Decir que estoy agradecida del huracán, conllevaría un nivel de optimismo y fe que nunca me han cabido en estas sesenta y una pulgadas y media. No me he vuelto otra persona. No soy mejor. Pero ya nunca ando con el tanque de gasolina vacío. Cuento las latas de mi alacena. Hostigo a mi marido para que compre una estufa de gas. Intento tener cargados todos los equipos. Cuando se me acaba el hielo me lleno de ansiedad. No tener efectivo me parece un acto sumamente irresponsable, que aún cometo, pero reconozco como tal. Necesito tener un plan sobre cómo voy a encontrarme con mi no tan nuevo cónyuge, en caso de que nos falle el internet, la señal, los teléfonos, los carros, la gasolina, los semáforos, el país. Hacer yoga ya no me parece un pasatiempo esnob, se ha convertido en una necesidad para no echarme a llorar y en algo que puedo hacer sin aire, sin luz, sin agua, sin hielo, sin gasolina y sin efectivo.

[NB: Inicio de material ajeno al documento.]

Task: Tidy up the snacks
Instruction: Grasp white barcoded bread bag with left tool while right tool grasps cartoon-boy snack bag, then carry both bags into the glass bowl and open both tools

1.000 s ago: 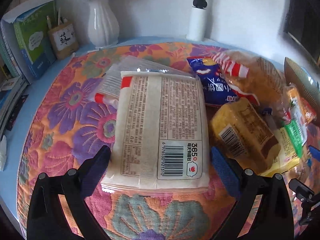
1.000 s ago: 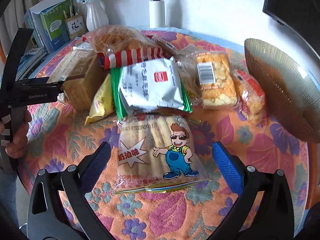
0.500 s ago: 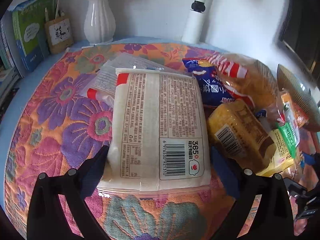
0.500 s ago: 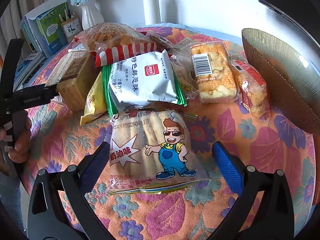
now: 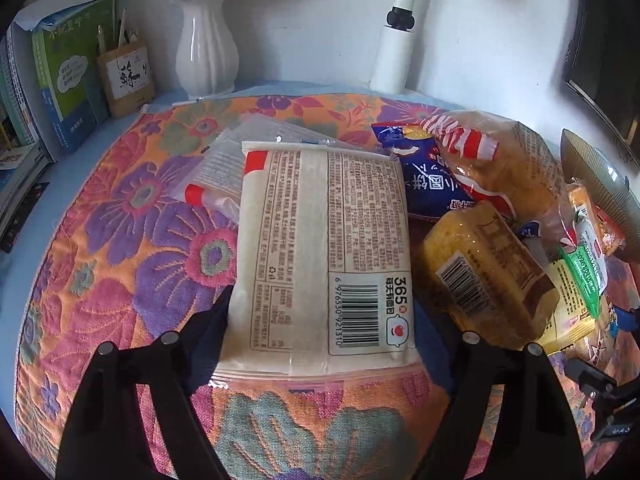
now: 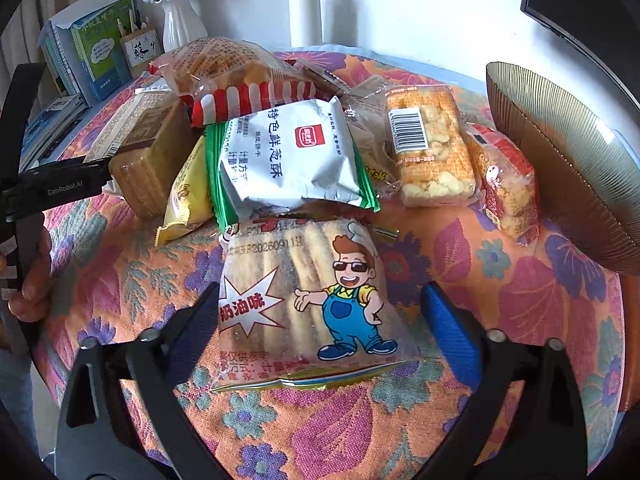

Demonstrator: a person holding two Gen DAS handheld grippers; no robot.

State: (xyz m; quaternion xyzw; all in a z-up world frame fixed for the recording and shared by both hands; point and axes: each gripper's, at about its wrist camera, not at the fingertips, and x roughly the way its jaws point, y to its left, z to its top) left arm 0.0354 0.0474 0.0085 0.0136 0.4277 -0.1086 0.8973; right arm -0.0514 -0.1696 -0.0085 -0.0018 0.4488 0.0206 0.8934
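Observation:
A cream packet (image 5: 320,240) with a barcode lies face down on the flowered cloth (image 5: 132,240). My left gripper (image 5: 324,312) straddles its near end. The jaws are closing and both pads sit against the packet's sides. In the right wrist view a clear bag with a cartoon chef (image 6: 304,300) lies between the fingers of my right gripper (image 6: 320,292). Those jaws are closing too: the left pad is at the bag's edge and a gap remains at the right pad. Behind the bag lies a silver and green biscuit bag (image 6: 288,160).
Snacks are piled mid-table: a red-striped bread bag (image 6: 240,80), a yellow cake pack (image 5: 480,276), a blue bag (image 5: 424,184) and a cracker pack (image 6: 428,152). A ribbed gold bowl (image 6: 560,160) stands at the right. A vase (image 5: 206,48), books (image 5: 60,80) and a white post (image 5: 394,48) line the back.
Both pairs of jaws have narrowed. The left pads came in against the cream packet's sides; the right pads drew nearer the cartoon bag. Neither packet has shifted.

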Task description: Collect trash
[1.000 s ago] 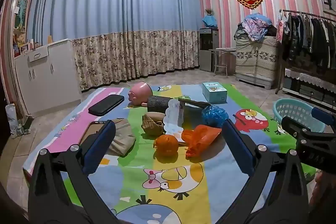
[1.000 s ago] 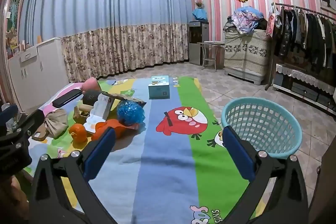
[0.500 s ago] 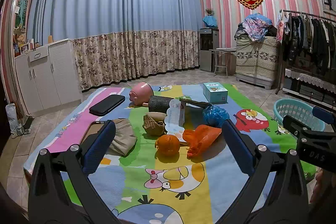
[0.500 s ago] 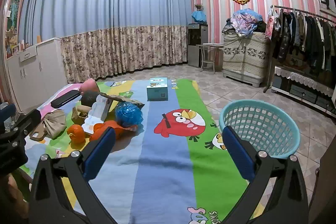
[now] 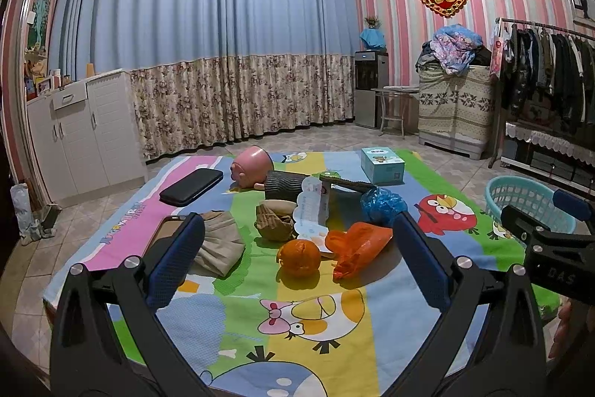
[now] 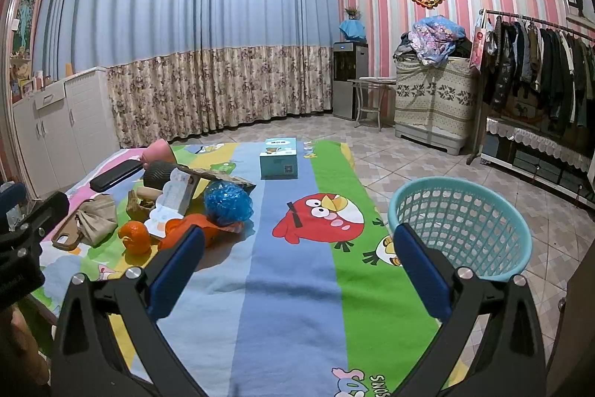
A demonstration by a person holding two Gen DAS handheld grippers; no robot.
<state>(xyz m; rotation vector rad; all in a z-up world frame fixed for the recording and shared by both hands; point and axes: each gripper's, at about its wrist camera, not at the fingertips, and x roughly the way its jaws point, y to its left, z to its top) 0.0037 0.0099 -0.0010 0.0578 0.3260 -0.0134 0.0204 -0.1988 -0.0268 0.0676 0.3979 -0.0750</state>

Siempre he cocinado para alimentar tribus, aunque seamos dos gatos. Esta semana, la bruja que habita en mí hizo apenas dos tazas de arroz. La excusa oficial fue para que no se perdiera comida, la razón interior era por si se iba la luz. Y la luz se fue, se sigue yendo. Yendo, ir en gerundio, que en arroz y habichuelas significa que la acción no está definida ni por el tiempo, ni por el modo, ni por el número, ni por la persona. Mientras quede un ser a oscuras, ya sea en el medio de la montaña, en una urbanización cerrada, en una barriada, en un condominio, a la orilla de la playa o dentro de un hospital, la luz se nos sigue yendo. Cada vez que me entero de que no voy a ver crecer a los hijos de mis amigos, cada vez que alguien me cuenta que perdió el trabajo, que cerró una escuela, cada vez que dependo de que mi sobrina conteste el dichoso Facetime para poder verle la carita y sus nuevas mellás… La luz se me sigue yendo.
No me parece prematuro tatuarme un huracán. En realidad es más una medida preventiva. En 42 días empieza la temporada innombrable. Quizás así me da tiempo de ponerme el huracán en el hombro y sacármelo del pecho de una puta vez.